I pit all the presidents of the US since W.G. Harding and Calvin Coolidge. At least they promised nothing (except that Harding promised “normalcy”) and did nothing (except that Coolidge actually delivered normalcy). But what have the later ones done:
Hoover got the US into the Great Depression
Franklin Roosevelt got the US into World War 2
Truman bombed Hiroshima and Nagasaki, and got the US into the Korean War
Eisenhower was the first to send “advisers” to Vietnam
Kennedy got the US into the Vietnam War, nearly got into a war with Cuba
Lyndon Johnson kept the US in the Vietnam War
Nixon – well, we know all about Nixon and his tapes
Ford wasn’t even elected
Carter made a mess of things in Iran
Reagan blew out the deficit
George Bush I went to war in Kuwait
Clinton went to war in Yugoslavia, and got a blow job
George Bush II continued his father’s war in Iraq, and continued Reagan’s work with the deficit.
Bring back one of the great do-nothing presidents!
How did we get this far without a mention of tipping?

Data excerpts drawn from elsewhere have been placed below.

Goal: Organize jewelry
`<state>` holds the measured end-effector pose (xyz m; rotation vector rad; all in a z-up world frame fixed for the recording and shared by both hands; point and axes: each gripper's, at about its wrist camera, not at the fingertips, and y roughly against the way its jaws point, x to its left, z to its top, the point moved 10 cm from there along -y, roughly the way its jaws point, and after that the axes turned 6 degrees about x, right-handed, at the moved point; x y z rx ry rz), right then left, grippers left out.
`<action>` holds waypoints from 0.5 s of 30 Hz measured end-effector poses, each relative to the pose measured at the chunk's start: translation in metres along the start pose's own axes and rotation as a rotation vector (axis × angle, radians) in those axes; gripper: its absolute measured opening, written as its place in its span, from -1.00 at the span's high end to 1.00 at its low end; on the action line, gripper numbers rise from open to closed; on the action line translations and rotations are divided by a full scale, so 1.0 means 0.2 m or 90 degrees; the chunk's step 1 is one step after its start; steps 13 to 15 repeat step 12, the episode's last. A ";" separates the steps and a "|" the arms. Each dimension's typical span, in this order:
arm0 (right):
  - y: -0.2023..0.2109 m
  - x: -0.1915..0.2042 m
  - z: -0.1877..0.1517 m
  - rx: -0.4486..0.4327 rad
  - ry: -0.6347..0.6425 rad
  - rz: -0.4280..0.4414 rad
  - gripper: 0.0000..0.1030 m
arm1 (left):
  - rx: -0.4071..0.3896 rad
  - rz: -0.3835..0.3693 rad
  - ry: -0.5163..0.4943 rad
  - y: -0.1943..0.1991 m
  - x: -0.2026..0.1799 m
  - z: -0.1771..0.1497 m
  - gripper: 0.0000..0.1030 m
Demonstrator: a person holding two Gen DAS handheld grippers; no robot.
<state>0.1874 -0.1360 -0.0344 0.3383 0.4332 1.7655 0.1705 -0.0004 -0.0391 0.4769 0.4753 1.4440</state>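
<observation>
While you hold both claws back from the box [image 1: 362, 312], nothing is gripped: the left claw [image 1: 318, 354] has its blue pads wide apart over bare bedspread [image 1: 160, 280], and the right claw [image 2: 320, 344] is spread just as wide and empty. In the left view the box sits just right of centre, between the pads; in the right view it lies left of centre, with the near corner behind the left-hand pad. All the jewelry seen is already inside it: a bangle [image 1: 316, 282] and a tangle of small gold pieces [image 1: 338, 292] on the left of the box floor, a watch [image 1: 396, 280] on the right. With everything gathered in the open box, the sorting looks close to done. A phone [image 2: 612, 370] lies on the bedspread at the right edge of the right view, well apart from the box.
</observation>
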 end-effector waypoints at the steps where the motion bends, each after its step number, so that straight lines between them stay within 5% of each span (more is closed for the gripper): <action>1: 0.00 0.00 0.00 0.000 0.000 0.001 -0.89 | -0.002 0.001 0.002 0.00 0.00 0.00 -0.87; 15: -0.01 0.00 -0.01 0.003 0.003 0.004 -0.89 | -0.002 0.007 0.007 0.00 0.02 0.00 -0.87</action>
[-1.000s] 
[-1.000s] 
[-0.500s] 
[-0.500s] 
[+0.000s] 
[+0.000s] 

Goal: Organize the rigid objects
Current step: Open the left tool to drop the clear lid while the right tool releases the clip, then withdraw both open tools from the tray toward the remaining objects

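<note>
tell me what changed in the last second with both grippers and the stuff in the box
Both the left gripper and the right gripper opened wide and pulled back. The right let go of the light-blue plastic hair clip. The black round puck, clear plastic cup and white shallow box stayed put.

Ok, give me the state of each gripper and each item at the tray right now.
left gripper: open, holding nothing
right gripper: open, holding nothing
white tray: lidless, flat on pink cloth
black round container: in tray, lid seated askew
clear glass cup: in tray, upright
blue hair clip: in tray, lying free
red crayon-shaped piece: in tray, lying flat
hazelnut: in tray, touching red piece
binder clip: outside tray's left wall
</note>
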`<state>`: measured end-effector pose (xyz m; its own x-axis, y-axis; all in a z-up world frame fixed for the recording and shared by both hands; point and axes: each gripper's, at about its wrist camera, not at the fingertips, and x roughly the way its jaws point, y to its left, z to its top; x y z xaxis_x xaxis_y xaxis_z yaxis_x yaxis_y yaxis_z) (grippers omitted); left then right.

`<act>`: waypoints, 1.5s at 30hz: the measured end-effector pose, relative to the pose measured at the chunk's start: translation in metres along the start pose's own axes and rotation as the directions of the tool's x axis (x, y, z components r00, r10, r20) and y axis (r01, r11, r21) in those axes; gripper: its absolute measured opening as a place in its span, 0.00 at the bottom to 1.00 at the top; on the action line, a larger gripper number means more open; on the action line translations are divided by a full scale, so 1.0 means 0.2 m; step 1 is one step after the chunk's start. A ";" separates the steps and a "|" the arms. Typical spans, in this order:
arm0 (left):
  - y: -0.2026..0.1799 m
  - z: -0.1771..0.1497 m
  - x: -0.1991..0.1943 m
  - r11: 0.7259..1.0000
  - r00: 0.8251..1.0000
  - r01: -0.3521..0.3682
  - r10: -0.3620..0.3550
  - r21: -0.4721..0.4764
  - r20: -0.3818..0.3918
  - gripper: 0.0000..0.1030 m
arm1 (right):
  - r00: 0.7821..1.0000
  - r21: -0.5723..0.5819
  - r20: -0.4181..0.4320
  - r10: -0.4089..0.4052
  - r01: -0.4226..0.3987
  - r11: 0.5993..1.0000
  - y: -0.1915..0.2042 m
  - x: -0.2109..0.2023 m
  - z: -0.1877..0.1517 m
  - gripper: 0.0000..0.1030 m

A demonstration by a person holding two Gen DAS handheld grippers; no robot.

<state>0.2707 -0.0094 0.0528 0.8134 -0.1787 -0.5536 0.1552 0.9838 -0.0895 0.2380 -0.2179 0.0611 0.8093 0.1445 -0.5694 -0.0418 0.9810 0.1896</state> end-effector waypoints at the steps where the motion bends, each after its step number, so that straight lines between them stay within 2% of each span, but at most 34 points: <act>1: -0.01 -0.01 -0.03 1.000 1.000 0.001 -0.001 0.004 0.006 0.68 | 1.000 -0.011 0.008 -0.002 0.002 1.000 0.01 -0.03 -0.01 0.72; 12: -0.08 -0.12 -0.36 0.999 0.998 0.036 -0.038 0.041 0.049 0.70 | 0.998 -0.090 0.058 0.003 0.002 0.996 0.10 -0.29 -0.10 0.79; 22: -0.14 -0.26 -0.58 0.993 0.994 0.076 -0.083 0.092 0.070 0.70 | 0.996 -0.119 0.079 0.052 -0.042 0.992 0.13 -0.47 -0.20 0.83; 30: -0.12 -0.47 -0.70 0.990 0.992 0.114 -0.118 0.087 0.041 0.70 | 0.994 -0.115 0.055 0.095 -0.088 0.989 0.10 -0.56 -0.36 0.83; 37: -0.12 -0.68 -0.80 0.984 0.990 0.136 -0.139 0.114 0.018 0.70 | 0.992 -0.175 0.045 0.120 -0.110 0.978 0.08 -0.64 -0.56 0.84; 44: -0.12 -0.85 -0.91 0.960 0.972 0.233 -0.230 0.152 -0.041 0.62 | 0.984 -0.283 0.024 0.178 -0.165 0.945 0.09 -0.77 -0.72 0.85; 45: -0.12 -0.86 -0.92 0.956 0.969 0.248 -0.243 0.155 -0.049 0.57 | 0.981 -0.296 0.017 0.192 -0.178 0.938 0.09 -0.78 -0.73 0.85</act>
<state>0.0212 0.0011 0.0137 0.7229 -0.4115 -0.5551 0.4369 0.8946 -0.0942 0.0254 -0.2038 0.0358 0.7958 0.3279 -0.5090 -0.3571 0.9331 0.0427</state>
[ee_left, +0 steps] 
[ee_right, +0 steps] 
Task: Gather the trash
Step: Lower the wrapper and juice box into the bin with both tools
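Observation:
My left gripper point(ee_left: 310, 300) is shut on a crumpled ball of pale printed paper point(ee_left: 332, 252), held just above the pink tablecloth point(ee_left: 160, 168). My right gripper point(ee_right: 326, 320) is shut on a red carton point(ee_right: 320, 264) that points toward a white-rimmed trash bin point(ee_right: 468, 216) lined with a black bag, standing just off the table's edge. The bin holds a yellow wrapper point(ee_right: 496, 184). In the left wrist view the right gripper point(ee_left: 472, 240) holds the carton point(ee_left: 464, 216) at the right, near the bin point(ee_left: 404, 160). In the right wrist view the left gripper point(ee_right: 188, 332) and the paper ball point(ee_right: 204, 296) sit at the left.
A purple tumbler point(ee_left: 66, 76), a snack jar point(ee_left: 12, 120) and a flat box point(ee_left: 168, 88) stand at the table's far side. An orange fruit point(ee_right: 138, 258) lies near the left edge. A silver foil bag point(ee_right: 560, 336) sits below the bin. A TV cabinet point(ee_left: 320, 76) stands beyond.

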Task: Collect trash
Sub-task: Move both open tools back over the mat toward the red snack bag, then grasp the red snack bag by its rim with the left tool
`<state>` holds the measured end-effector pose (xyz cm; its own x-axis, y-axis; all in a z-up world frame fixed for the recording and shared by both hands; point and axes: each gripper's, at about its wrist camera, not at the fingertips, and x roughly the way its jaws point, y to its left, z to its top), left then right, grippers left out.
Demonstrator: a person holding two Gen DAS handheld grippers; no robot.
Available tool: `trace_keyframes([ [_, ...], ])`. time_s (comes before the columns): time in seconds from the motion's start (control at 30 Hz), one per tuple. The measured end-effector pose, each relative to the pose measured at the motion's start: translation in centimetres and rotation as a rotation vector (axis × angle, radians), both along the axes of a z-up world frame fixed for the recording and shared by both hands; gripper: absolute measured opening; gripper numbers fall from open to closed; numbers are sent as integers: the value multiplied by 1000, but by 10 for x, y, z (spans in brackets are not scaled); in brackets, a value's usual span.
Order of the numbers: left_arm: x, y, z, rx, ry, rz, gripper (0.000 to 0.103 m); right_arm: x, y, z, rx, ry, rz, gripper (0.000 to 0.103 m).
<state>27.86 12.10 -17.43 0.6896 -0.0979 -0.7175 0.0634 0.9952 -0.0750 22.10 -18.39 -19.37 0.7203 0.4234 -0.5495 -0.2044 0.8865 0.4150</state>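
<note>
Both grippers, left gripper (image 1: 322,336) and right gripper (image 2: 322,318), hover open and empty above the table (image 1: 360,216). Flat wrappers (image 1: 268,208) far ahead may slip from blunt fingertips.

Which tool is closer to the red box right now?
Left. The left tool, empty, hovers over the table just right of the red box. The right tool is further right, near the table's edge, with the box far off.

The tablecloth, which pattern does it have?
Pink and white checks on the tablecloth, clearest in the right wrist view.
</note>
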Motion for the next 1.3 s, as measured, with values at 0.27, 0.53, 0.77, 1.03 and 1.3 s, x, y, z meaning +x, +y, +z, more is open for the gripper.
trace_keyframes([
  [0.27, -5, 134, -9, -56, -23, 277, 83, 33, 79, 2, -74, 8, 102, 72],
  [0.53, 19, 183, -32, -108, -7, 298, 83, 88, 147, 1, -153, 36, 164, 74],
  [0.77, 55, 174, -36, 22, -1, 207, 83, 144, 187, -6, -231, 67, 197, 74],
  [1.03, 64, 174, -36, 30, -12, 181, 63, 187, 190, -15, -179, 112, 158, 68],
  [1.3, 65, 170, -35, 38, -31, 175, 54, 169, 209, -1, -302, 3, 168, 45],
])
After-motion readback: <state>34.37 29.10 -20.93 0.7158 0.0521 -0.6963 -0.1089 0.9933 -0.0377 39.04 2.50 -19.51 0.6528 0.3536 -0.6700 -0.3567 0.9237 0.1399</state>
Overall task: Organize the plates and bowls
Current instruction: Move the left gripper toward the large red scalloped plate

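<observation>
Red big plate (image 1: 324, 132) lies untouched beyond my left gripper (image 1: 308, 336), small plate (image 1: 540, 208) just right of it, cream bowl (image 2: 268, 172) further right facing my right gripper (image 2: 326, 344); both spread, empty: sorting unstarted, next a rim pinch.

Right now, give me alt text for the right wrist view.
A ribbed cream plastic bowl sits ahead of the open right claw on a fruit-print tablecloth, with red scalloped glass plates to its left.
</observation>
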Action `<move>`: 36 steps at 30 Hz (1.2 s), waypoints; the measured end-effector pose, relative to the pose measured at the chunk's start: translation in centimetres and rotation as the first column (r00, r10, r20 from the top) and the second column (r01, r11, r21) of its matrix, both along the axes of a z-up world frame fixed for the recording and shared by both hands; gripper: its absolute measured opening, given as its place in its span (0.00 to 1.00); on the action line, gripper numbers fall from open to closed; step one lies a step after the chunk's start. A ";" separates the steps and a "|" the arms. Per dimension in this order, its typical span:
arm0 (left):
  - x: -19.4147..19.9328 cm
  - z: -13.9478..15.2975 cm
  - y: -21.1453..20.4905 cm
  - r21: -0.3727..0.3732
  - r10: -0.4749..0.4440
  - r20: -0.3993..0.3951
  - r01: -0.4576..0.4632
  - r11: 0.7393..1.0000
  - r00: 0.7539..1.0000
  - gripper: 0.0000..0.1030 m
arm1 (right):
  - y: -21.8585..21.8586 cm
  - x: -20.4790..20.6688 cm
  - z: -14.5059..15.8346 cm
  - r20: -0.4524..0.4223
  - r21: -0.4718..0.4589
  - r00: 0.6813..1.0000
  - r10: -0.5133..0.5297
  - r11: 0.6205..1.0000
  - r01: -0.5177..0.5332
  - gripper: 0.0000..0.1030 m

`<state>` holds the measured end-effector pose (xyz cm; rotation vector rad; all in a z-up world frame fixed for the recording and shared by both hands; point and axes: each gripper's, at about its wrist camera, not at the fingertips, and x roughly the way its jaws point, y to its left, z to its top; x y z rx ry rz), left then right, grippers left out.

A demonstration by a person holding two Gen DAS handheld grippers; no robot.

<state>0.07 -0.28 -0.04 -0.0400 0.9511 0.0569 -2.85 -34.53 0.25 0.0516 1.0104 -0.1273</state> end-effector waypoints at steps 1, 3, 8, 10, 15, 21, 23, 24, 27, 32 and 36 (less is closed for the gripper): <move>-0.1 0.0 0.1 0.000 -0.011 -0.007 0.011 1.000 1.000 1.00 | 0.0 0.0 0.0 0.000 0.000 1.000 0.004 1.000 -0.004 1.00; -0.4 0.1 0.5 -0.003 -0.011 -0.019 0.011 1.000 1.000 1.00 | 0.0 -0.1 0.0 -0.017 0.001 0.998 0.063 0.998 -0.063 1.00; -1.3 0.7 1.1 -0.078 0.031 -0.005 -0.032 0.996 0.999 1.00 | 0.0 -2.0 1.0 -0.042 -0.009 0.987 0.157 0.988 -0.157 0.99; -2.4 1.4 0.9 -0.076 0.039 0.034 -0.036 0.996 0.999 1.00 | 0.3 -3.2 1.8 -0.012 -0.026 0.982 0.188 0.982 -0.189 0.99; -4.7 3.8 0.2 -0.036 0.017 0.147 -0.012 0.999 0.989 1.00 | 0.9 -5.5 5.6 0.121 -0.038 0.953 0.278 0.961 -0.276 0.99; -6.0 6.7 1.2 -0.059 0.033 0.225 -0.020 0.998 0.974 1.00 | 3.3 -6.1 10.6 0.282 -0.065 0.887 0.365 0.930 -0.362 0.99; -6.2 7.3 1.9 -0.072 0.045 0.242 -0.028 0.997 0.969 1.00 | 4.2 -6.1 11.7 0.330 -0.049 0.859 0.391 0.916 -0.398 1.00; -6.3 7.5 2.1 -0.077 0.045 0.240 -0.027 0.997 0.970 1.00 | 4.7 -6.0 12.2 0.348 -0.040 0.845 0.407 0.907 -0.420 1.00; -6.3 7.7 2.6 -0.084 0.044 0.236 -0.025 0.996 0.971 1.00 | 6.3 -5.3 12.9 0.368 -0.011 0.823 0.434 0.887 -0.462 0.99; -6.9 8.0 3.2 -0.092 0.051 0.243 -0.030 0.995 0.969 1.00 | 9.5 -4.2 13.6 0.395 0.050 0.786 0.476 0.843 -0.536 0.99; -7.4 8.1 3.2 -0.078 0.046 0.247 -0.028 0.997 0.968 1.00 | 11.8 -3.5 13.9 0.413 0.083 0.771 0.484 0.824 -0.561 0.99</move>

Screw you smarmy pretentious bastards who tip 20% of the aftertax total!/Screw you “helpful patron” who tipped a penny and wrote down why on the back of the check, next time you’ll get the spit for free! (instead of being charged 2.75 and having it written on the tab as Mountain Dew)
Starship Troopers is a cinematic masterpiece, and anyone who says otherwise is a kitten-raping, Bush-cock sucking, Sadam-loving, freedom-hating, dingleberry licking fattie named Fattie Fat McFatson.
Women should stop defying God, get back in the kitchen, and spread their legs when their man tells them to, the bitches. It’s their place. And none of this backtalk, either. They should be glad that a man is willing to take their parasitic ass in. They should praise him as God intended, as God’s appointed viceroy over them, the sinful Daughters of Eve.
Some retarded cocksucker was trying to gyp Wal-Mart out of a couple bucks on this package of faggy little dago-T’s (as if he had a Chinaman’s chance of Jewing down Wal-Mart on anything), and the balloon-assed white trash cashier started getting on the rag about how he was being a total cunt, and the Pigs ended up hauling him away in a paddy wagon. Man, I hate getting stuck in line when that happens.
I am sick to fuckin death of alla you know-it-all dickless bunny fucking dopers who think you know everything and hang around at your stupid fucking dope dicking fuck fests like you are Og almighty. I’m fucking outta here!
I pit people who hate telemarketing! Telemarketers are people, too! It’s a legitimate business enterprise and you should have no problem with them calling you at whatever hours are typically the most successful for the company! If you don’t want to talk to a telemarketer, don’t answer the phone! Furthermore, owning a phone means you implicitly invite telemarketers to call you at anytime! Telemarketers should have access to cell phone numbers!
(*Does not represent the opinion of the employees at Knorf ™ Enterprises. Neither does cat squishing. I hope this goes without saying…)
People complain when you compare Bush and Hitler that it’s unfair, that they aren’t they same, and they’re right. Bush lacks Hitler’s vision, his will to succeed. Bush simply lacks Hitler’s good points; that’s the difference.
I will not let anyone in my house wearing shoes. Wearing shoes inside private homes is rude.
[SUB]What? We had a zillion-page meltdown over that once.[/SUB]
Picky eaters ought to be shot. Especially vegetarians. Oh, and anyone with any kind of religious food laws, too. They should all just grow up. Also, allergies arem’t real and are just an attention grab.
Some bitch had a go at me just because I parked in the disabled spot! I told her that the other spots were all the way over there, and she didn’t care! Just started bitching about me not having a disabled sticker. I told her that in these shoes, I practically am disabled. She stormed off! Fucking cunt.
I was only going to be 5 minutes anyway. At least I would have, but I bumped into Cindy. I hadn’t seen her in ages so we had to have cigarettes outside while she told me all about her pregnancy. I’d run out, so I bummed one off her.